Update July 2004: AMD went against their roadmap and launched the Sempron CPU without the Intel Product Name scheme. We reported on the event here, but have left the article up for historial value.

4AM and the phone rings; our Asian correspondents have another roadmap for us. Excellent. After all, who doesn't enjoy writing about AMD processor roadmaps in the indecent hours of the morning.

Fortunately our perseverance is not unrewarded. The first important information we have to report on is the impending death of Duron. While many say good riddance, many others are reminded of our recent Duron benchmarks to conclude there is a definite processor hierarchy in the low end market. AMD's new chip; code named "Value" for now will eventually replace Duron, although specifications are hazy at best. What we do know is that the new chip is designed to aggressively compete with Celeron (with an advantage) and Celeron Only. Interpret that as you will. We also have other interesting specifications; the processor will be 32-bit only, it will span three socket architectures (Socket A, Socket 754, Socket 939), it will support dual channel memory on Socket 939 and will have the same NX (No eXecute) "antivirus" support found in the new Athlon 64, Efficeon, future Intel and Sparc processors.

According to the roadmap, the new processor will essentially replace the Athlon XP for Socket 754 which has been talked about in roadmaps before this one today.
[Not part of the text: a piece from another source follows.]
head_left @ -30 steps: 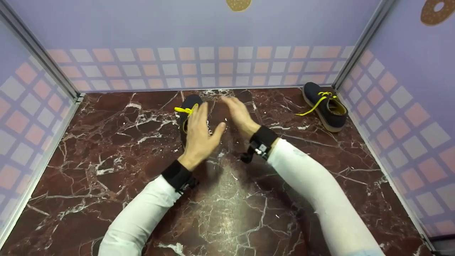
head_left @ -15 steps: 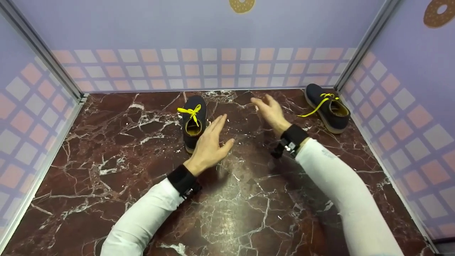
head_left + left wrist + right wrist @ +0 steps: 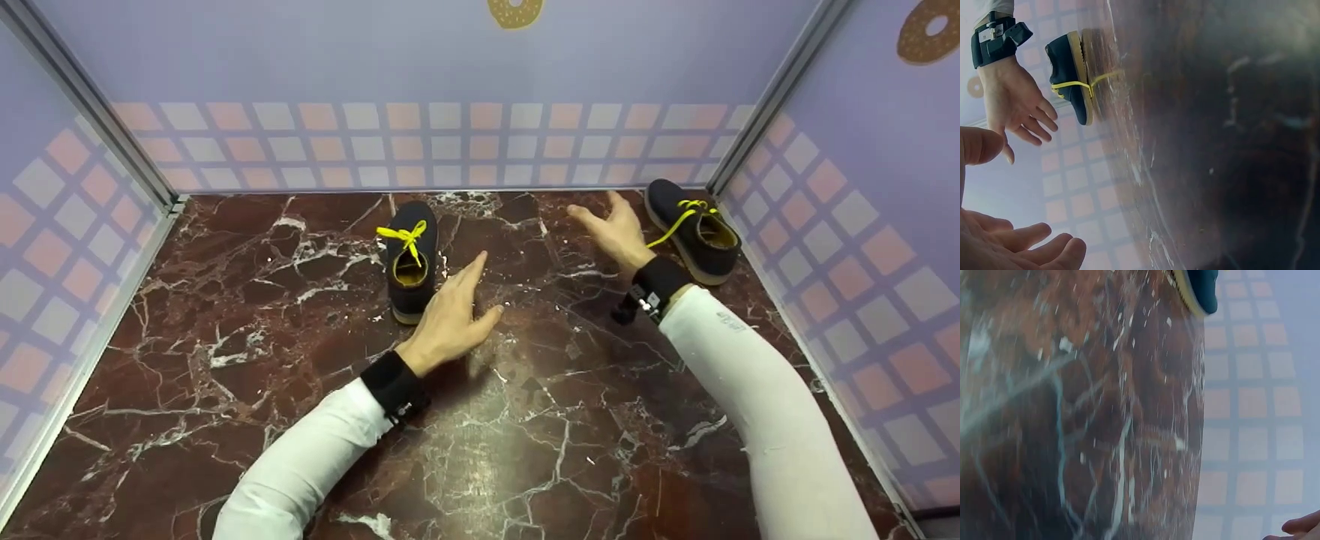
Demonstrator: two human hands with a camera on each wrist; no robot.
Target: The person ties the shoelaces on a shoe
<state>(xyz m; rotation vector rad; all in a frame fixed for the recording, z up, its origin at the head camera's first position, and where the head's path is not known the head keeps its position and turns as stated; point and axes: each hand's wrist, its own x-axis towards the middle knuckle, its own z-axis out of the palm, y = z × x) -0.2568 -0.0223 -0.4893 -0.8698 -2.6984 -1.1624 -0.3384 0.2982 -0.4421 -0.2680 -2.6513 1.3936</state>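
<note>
Your left hand is hovering by the heel of the dark lace-up shoe at centre-left, fingers straight, thumb apart; that shoe's toe is facing the back wall, long axis running nearly straight away from you. Your right hand, fingers spread, is hovering left of the far-right-corner shoe, whose toe is slanting back and left.

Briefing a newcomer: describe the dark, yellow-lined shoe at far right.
On the glossy red marbled surface, follow the lilac back wall to its right end. A dark shoe with yellow lining stands there. Its yellow lace trails long; the other dark shoe bears a short yellow bow.
</note>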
AMD's new move to specifically market to and target low end "Value" sector seems contradictory to the same roadmap which prints a study claiming the sub-$600 PC market does not particularly regard processor brand as important. AMD sounds fairly aggressive with the initiative to outpace Celeron D (Prescott based Celeron, 512KB L2 cache 533MHz FSB) which will already surface this week.
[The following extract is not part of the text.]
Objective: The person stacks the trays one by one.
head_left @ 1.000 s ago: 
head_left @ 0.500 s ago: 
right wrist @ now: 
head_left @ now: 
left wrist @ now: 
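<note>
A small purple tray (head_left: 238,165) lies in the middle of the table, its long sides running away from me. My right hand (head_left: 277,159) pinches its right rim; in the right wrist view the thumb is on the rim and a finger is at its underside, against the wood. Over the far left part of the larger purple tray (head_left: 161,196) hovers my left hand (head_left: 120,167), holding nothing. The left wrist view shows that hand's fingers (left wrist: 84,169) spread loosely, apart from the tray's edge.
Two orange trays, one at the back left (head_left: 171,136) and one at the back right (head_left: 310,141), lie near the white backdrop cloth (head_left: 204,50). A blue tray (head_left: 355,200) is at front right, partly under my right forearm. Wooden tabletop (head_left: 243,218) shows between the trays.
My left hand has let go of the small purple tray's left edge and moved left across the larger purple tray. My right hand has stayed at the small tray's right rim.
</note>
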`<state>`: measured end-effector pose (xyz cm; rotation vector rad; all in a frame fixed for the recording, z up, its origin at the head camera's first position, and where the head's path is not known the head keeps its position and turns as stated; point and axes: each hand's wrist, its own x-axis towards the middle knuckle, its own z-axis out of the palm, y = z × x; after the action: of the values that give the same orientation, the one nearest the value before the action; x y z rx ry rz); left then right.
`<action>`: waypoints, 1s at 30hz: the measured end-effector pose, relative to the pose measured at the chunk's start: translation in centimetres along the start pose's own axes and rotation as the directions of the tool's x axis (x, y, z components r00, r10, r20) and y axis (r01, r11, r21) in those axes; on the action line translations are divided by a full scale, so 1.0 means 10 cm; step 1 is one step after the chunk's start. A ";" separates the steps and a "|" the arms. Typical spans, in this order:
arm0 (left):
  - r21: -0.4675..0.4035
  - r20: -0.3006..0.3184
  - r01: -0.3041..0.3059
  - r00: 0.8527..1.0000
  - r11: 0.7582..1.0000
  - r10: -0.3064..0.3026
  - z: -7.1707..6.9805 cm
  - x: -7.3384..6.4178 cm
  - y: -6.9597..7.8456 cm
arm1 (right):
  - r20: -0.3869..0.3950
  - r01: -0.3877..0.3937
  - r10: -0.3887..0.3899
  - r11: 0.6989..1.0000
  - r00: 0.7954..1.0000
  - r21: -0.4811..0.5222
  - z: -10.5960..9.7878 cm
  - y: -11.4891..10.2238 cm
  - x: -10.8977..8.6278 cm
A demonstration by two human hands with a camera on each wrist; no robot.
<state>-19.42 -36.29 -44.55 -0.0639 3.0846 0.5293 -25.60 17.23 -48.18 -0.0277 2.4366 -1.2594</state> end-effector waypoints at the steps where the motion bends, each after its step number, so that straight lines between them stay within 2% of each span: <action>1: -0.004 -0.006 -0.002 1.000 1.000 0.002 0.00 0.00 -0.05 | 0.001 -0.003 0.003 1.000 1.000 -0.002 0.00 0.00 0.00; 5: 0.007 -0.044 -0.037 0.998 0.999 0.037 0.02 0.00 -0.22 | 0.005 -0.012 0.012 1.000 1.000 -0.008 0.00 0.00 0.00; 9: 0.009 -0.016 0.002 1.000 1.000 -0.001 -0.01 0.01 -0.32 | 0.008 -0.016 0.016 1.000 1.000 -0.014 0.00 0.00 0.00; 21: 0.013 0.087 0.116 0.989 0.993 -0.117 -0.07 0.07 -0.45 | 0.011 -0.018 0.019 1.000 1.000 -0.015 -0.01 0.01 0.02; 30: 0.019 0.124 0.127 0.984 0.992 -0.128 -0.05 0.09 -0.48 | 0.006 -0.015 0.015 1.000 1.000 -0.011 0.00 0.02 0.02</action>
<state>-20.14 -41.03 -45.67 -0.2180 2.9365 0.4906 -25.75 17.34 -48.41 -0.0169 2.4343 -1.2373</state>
But more important than what AMD will name the new processor is how they will name the new processor; recall Intel's move to product numbers? AMD will in fact move the "Value" based processors off a "PR" rating to a number based system instead. AMD already has experience with this in the Opteron line, but moving the entire value segment to mimic Intel's rating system seems just as ambitious. We can only guess that AMD is testing the water for a new naming procedure on the sub-$600 PC market that does not regard processor brand name as important. Particularly when the newest roadmap claims:

AMD is evaluating the model number methodology for the "Value" brand giving recent press articles on Intel's change from GHz to model numbering.
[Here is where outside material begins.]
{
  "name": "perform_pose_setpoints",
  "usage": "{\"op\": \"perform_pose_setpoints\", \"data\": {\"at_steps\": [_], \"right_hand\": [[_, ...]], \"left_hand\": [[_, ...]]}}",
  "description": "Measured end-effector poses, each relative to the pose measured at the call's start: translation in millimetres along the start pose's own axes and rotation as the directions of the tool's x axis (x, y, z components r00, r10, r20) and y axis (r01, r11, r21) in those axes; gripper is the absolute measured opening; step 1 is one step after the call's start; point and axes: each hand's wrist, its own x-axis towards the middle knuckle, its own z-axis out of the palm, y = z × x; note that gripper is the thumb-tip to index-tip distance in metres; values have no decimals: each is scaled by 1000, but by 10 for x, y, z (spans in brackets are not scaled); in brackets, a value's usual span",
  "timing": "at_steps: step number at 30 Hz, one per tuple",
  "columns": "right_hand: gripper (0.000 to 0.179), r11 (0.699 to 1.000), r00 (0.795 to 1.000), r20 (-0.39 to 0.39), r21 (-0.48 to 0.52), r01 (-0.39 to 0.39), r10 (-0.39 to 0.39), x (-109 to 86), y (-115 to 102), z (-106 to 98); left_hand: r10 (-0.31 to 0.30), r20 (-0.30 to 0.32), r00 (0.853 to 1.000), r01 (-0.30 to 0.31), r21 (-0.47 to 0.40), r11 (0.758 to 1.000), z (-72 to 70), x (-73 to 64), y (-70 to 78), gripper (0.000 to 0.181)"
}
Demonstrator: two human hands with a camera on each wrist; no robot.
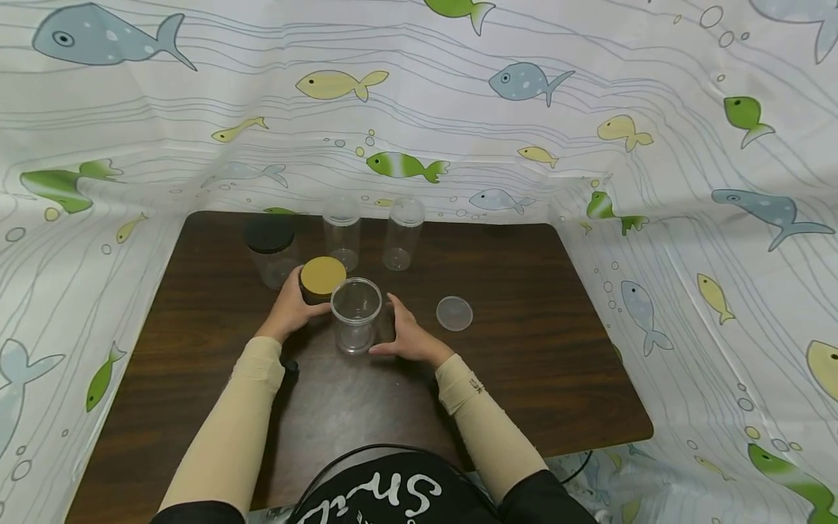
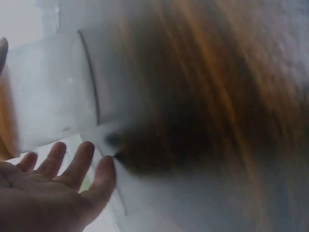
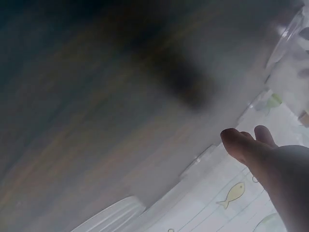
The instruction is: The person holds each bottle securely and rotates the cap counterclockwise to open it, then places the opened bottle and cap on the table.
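Observation:
My left hand (image 1: 291, 309) is beside a clear jar with a yellow lid (image 1: 324, 276), fingers at its left side and thumb in front. In the left wrist view the jar (image 2: 53, 92) lies between the thumb and the loosely spread fingers (image 2: 79, 166), with a gap below it. Right in front of that jar stands a lidless clear jar (image 1: 356, 320). My right hand (image 1: 412, 335) is at the right side of the lidless jar, its thumb pointing toward the base and its fingers extended forward.
A translucent round lid (image 1: 455, 313) lies on the brown table (image 1: 524, 349) to the right. Behind the hands stand a jar with a black lid (image 1: 270, 251) and two tall clear jars, one left (image 1: 342, 236) and one right (image 1: 402, 236). A fish-patterned sheet (image 1: 445, 116) surrounds the table.

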Motion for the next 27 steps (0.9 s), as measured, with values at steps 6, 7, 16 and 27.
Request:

Undoubtedly we will see AMD shift to a similar nomenclature for their other product lines if they can similarly market their value segment accordingly to Intel. Without a doubt, AMD's numbering system bares a striking resemblance to that of Intel. According to AMD's roadmaps, these new processors appear to be based off the 256KB L2 130nm "Paris" cores for Socket 939/754 and 512KB L2 130nm "Barton" cores for Socket A.

AMD "Value" Naming
Processor Socket Launch Date Old Name
"Value" 370 Socket 939 Q2'05 N/A
"Value" 350 Socket 754 Q4'04 N/A
"Value" 340 Socket 939 Q4'04 N/A
"Value" 320 Socket 754 Q3'04 N/A
"Value" 320 Socket A Q3'04 XP 3200+
"Value" 300 Socket A Q3'04 XP 3000+
"Value" 280 Socket A Q3'04 XP 2800+
"Value" 270 Socket A Q3'04 XP 2700+
"Value" 260 Socket A Q3'04 XP 2600+

Aside from AMD's new approach to the value segment, we also have more information on new processors. According to the recent roadmap we can expect to see Athlon FX-57 in Q2'05. To no surprise FX-55 and FX-57 will only debut on the dual channel Socket 939 architecture. Most interesting, however, is the small footnote below the roadmap which claims the FX-55 and Athlon 64 >4000+ (presumably 4200+) will require 104 watts/80 amps. According to P = IV, we assume the processors must be running at 1.3V. A significant change in core voltage can only mean that AMD is using a different core for these processors-- current Clawhammer Athlon 64s run on 1.5V. So are we to believe the upcoming 90nm transition to "San Diego" and "Winchester" cores will come this fall? If so, the design of the upcoming 90nm "San Diego" and "Winchester" architectures will decrease core voltage but increase overall wattage. This sounds extremely similar to Intel's newest 90nm venture, Prescott.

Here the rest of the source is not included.